With the pictures left out, copy the records below exactly from the first line down to the line holding "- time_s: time", and include that line.

= = = = = = =

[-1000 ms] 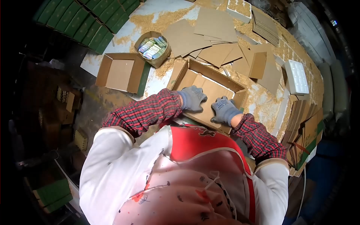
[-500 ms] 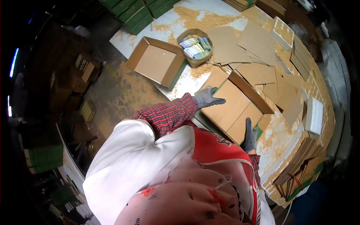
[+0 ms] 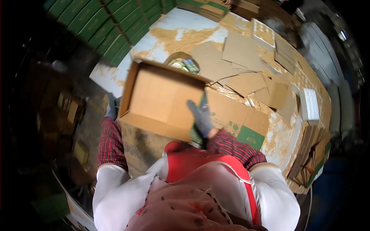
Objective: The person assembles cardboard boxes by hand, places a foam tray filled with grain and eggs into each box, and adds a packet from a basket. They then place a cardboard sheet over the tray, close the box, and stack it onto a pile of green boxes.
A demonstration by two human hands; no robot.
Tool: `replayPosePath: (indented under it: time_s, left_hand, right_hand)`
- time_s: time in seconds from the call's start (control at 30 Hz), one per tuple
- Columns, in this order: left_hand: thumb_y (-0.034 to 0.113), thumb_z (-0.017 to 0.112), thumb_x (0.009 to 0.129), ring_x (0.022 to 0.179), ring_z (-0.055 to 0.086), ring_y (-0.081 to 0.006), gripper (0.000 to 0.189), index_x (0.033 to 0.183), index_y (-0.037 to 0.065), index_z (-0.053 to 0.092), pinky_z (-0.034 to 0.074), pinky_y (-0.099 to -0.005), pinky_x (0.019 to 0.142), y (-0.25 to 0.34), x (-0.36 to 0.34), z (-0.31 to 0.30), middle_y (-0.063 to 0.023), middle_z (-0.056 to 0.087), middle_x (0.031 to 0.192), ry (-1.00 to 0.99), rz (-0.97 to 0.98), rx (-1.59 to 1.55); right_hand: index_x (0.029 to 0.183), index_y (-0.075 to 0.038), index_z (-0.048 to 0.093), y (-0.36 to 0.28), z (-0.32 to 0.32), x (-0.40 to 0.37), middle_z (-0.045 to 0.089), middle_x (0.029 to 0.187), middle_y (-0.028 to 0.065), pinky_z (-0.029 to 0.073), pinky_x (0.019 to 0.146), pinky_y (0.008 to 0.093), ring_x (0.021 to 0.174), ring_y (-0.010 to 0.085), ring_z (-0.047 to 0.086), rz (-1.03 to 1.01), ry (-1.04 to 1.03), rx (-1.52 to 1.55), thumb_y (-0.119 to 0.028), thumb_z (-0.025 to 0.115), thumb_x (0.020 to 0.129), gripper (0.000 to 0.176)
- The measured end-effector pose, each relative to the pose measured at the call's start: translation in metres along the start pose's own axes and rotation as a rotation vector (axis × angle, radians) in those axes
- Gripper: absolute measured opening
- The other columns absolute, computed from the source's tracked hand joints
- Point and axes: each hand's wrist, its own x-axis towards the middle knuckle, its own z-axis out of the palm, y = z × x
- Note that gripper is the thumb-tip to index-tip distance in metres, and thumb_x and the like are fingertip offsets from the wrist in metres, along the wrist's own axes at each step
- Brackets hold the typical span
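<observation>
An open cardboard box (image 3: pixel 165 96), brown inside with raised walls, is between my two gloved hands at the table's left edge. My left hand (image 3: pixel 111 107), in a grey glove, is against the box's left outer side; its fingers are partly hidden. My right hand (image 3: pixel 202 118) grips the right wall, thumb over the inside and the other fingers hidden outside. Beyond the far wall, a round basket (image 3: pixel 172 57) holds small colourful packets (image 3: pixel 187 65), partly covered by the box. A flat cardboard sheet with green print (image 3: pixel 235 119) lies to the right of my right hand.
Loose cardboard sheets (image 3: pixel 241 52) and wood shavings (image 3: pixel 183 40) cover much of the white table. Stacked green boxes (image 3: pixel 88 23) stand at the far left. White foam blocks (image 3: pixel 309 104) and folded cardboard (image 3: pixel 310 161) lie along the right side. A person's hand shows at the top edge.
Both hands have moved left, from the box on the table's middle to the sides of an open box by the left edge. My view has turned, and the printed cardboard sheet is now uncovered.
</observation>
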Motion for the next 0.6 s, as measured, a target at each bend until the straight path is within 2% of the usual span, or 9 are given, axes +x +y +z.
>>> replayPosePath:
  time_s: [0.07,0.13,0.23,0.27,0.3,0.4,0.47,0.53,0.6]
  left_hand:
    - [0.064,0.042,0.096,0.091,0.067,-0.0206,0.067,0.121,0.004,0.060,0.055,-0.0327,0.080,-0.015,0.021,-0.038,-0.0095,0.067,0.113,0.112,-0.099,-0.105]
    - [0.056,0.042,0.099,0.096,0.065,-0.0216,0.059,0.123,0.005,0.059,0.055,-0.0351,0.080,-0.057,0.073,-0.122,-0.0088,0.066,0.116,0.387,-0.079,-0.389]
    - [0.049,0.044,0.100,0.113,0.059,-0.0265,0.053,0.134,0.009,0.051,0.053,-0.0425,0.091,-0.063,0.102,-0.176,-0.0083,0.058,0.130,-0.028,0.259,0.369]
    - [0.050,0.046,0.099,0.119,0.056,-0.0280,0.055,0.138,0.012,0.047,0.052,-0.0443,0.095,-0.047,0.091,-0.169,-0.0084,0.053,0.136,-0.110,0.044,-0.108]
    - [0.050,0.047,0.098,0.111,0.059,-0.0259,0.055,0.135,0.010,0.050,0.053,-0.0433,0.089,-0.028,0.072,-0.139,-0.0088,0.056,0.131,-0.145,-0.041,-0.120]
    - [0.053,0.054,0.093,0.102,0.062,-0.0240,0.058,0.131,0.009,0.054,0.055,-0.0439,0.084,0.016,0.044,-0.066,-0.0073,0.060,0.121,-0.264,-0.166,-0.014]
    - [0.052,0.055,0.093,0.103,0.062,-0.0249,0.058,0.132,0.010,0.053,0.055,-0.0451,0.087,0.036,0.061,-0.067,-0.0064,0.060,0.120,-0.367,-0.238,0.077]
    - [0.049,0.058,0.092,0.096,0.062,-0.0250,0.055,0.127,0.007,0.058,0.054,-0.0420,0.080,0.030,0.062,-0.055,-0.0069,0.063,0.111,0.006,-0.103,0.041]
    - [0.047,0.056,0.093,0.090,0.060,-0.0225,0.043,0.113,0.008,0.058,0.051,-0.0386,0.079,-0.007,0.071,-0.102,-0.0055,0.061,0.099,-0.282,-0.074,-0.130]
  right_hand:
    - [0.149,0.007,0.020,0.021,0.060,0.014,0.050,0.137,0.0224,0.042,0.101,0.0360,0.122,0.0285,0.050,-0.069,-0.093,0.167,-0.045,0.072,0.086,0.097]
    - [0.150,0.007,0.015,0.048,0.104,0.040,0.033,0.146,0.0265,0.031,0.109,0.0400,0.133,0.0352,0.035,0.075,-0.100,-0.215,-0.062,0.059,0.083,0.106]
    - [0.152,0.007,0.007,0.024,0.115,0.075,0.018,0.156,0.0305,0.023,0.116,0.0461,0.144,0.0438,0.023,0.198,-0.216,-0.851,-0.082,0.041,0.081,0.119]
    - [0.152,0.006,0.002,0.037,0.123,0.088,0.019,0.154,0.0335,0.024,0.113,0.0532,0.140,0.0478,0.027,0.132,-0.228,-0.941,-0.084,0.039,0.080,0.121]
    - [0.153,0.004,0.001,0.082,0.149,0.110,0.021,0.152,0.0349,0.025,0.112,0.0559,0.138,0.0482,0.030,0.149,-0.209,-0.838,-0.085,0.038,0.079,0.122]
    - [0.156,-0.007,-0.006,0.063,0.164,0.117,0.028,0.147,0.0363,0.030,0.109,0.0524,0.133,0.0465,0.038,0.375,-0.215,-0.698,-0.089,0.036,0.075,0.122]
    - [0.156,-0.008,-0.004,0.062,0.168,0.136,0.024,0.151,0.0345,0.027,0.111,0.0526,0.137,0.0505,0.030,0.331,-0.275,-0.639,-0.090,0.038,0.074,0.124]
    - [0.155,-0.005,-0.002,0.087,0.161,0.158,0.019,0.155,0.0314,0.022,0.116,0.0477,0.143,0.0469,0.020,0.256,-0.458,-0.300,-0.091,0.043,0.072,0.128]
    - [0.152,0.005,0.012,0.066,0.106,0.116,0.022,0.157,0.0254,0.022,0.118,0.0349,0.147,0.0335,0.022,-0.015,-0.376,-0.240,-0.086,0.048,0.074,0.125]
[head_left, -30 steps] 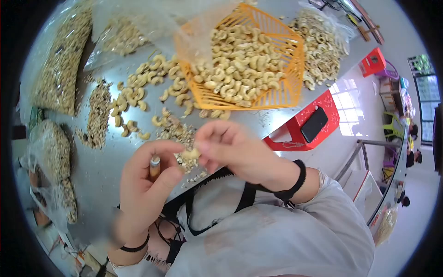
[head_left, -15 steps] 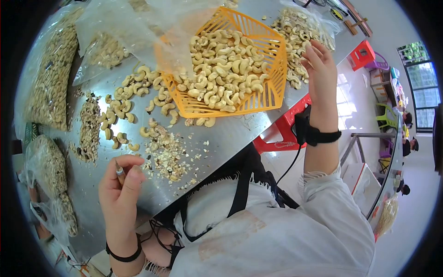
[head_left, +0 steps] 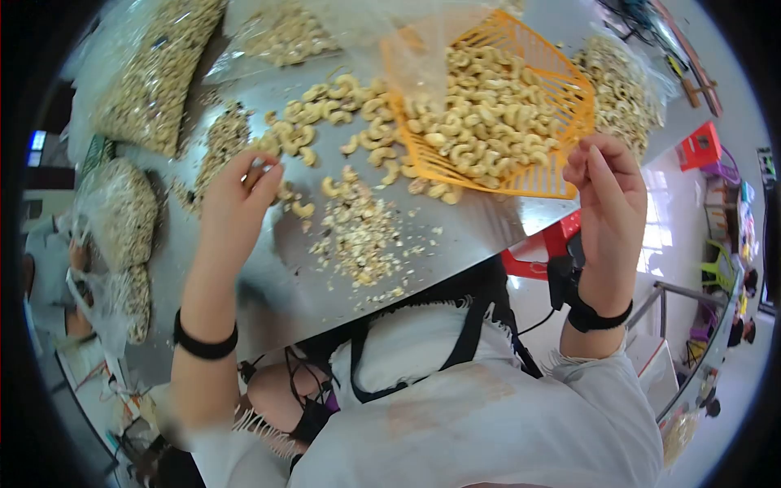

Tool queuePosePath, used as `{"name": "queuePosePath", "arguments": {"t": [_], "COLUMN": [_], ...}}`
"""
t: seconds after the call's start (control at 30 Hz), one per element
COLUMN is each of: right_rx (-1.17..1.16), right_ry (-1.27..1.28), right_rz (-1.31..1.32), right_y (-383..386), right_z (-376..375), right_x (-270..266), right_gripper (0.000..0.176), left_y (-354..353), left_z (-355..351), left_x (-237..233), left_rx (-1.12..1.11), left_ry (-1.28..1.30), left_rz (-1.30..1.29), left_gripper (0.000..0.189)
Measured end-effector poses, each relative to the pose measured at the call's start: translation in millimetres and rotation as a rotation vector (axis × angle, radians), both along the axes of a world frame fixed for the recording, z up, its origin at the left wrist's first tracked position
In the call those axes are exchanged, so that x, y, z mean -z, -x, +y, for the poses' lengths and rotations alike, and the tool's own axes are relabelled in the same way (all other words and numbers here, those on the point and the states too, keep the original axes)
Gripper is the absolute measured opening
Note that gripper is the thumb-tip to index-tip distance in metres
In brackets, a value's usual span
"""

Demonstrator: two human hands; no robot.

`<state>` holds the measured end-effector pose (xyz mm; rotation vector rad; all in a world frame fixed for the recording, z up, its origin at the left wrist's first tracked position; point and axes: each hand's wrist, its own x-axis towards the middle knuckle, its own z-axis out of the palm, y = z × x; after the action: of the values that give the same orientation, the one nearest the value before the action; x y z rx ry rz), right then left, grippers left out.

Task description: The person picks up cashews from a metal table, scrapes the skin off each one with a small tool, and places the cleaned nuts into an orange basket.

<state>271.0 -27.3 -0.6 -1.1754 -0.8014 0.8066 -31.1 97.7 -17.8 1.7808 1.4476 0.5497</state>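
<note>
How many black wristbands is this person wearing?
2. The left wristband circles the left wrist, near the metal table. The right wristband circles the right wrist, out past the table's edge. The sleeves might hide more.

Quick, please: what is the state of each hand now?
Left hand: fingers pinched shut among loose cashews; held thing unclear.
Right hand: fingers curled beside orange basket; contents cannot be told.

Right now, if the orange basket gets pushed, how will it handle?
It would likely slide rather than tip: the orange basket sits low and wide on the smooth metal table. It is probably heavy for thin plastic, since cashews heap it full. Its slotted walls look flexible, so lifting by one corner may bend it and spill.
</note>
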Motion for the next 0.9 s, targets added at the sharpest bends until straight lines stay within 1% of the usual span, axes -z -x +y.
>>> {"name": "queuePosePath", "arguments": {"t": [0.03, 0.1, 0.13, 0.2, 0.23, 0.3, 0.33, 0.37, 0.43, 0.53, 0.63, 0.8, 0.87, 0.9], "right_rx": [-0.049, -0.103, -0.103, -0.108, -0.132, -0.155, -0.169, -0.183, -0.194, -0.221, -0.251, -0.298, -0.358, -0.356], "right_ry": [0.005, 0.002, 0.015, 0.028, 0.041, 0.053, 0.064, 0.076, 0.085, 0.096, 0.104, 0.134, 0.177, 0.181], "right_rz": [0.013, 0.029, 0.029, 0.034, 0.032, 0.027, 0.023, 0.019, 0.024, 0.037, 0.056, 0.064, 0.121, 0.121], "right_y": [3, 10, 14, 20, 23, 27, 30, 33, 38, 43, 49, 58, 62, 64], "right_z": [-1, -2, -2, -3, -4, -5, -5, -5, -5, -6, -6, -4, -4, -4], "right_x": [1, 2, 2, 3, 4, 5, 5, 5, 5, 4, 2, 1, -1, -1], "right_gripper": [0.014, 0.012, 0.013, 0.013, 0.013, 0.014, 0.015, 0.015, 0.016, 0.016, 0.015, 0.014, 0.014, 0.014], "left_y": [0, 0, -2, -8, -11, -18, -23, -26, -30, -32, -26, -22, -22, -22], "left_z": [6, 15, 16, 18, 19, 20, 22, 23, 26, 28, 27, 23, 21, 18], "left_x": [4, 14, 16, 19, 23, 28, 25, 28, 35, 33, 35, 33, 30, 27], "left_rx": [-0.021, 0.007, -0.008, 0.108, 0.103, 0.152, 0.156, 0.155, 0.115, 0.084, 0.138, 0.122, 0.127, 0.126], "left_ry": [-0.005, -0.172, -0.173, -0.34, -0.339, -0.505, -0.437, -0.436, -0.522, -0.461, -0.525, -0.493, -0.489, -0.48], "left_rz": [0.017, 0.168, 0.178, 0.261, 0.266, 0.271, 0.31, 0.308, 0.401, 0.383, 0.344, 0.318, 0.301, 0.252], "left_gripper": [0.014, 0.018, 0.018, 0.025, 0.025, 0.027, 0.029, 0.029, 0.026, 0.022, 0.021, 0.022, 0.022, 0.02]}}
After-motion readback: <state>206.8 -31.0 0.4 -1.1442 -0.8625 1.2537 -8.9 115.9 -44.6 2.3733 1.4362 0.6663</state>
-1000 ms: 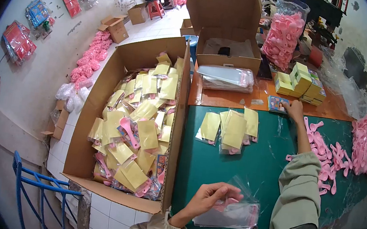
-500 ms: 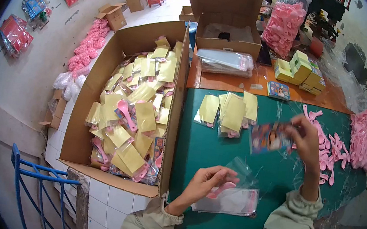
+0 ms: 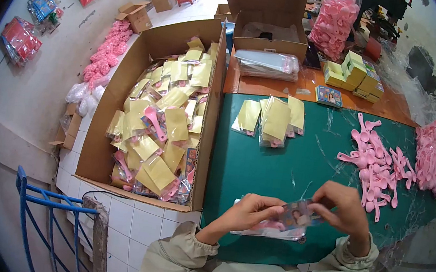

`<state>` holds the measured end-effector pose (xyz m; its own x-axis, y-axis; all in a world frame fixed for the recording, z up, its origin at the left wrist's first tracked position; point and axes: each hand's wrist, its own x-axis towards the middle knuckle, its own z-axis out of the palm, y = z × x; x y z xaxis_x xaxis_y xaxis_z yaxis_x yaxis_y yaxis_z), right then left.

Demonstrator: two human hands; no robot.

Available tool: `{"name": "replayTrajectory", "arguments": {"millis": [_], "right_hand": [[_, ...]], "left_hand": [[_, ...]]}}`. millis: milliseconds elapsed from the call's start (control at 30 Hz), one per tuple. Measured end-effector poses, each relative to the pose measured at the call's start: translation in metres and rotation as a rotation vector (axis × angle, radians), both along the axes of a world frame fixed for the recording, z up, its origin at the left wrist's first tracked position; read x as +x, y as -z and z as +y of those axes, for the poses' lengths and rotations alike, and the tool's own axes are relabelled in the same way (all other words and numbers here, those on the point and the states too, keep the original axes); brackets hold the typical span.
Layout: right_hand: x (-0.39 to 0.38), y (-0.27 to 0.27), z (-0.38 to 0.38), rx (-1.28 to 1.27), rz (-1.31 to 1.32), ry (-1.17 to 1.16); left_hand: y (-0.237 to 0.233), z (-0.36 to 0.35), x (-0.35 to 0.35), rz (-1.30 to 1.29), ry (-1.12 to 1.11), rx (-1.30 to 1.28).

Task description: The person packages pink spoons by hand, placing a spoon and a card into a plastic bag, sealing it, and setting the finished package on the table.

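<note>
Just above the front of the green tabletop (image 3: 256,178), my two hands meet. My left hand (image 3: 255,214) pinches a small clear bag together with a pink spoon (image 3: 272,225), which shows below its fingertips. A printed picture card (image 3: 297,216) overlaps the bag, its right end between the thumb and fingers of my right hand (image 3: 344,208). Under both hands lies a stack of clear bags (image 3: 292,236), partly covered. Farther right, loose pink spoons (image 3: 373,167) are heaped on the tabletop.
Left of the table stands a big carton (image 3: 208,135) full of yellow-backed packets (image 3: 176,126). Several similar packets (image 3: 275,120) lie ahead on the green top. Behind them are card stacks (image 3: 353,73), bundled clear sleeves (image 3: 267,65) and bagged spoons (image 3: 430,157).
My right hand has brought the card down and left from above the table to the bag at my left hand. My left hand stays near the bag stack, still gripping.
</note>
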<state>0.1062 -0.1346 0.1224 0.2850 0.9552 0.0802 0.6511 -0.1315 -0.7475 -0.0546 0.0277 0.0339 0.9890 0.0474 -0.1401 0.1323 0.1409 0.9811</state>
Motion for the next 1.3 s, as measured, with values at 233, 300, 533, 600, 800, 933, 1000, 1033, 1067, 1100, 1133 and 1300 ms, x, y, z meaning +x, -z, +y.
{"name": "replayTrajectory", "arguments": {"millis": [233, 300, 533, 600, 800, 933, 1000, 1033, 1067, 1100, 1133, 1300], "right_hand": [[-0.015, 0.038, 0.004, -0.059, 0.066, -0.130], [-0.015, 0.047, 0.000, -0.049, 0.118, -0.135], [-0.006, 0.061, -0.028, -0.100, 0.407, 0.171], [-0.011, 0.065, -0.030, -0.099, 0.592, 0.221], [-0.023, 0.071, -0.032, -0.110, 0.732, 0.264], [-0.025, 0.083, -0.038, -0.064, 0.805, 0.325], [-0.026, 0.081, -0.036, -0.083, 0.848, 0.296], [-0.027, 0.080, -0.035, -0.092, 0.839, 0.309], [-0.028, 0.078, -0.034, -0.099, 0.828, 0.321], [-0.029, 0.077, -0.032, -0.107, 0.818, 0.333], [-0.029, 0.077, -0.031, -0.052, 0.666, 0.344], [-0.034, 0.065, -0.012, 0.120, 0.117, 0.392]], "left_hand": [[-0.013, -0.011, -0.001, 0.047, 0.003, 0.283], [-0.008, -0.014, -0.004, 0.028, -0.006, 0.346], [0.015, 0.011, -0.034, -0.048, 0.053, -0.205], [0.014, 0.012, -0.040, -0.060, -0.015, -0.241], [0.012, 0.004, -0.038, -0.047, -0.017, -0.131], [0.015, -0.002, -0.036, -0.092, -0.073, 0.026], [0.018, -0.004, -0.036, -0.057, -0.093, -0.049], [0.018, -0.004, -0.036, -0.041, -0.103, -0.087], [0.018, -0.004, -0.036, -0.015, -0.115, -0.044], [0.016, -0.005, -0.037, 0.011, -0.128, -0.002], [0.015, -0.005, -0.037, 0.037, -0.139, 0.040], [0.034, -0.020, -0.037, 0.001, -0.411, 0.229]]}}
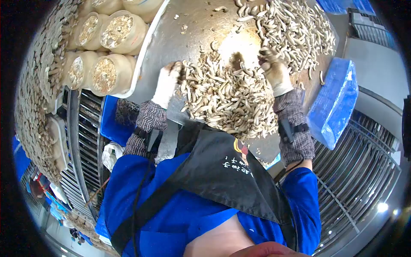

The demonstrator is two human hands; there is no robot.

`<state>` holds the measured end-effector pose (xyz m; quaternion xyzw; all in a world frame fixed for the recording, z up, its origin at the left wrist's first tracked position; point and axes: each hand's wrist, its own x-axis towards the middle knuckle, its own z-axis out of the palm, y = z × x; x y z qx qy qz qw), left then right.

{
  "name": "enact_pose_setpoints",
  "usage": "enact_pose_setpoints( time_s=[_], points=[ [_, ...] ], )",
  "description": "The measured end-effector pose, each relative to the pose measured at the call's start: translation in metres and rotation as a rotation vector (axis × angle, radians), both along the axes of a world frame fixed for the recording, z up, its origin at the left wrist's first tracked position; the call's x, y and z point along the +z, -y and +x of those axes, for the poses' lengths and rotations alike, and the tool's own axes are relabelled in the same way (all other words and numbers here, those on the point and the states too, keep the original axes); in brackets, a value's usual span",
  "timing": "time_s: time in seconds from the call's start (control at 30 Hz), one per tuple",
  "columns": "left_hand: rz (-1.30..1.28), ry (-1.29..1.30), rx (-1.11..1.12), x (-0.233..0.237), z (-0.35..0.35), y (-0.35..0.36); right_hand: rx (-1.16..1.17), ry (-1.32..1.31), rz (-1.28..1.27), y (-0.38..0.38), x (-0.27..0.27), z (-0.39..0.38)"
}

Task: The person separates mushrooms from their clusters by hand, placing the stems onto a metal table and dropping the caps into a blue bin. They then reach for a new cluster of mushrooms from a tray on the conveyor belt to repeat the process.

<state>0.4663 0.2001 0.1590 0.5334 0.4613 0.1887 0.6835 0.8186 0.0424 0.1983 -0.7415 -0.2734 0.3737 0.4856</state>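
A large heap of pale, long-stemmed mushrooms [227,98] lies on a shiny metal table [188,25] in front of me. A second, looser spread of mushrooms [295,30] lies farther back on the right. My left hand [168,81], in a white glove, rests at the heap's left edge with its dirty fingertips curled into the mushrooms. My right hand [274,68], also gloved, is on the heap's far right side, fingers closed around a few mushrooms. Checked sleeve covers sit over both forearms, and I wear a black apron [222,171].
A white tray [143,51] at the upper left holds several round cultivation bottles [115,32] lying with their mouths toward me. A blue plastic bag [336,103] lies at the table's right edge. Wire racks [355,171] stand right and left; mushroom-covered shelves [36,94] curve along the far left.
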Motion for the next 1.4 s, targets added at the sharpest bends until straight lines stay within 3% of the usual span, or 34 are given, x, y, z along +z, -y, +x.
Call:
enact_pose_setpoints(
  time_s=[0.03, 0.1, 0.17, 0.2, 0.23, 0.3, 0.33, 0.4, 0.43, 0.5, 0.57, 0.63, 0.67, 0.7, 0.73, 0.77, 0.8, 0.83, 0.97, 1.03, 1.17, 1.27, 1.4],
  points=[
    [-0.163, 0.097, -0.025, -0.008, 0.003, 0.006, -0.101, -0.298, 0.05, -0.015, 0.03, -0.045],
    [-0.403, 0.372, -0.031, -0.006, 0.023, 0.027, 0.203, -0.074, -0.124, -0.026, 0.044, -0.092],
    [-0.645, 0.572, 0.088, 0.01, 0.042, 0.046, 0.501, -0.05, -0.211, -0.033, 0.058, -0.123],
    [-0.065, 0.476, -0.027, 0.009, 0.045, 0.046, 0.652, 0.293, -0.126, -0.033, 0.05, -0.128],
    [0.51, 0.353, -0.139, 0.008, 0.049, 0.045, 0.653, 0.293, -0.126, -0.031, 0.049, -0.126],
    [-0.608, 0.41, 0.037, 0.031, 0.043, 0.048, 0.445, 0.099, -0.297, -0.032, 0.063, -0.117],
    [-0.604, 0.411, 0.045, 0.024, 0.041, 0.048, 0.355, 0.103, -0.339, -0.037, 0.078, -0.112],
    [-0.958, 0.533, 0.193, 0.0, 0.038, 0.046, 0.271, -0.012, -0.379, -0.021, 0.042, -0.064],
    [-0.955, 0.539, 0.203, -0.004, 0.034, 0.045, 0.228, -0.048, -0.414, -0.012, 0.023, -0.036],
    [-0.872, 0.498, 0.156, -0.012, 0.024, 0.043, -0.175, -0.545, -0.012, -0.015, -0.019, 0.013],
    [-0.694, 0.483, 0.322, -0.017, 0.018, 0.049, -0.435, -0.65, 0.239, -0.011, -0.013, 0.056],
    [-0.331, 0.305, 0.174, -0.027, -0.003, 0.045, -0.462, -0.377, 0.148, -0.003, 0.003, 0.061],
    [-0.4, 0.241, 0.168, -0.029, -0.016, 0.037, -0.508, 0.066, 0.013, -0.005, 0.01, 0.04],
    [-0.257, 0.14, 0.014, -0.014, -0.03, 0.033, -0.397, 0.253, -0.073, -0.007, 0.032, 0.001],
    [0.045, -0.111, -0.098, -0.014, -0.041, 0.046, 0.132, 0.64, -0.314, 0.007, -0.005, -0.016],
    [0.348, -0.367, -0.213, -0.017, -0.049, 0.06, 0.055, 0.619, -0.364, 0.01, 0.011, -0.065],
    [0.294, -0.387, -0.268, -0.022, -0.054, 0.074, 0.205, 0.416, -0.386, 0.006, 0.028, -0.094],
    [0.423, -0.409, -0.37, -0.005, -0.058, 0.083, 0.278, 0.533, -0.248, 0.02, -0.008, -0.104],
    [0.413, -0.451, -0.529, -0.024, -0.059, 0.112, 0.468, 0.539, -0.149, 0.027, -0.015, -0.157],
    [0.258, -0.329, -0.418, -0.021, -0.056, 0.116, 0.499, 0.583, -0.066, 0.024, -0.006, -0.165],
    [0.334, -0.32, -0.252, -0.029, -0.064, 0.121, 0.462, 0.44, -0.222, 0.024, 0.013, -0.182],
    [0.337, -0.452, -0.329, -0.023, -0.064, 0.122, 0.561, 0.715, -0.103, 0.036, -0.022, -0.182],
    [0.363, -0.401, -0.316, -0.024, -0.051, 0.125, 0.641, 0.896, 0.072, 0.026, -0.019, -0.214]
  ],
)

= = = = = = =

◆ Result:
[-1000 ms] 
[-500 ms] 
[+0 ms] 
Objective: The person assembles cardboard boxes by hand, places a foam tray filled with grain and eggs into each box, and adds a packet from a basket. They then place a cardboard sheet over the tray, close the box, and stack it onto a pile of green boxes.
A demonstration by two human hands; no robot.
Tool: `replayPosePath: (indented under it: time_s, left_hand, right_hand)`
- time_s: time in seconds from the call's start (control at 30 Hz), one per tuple

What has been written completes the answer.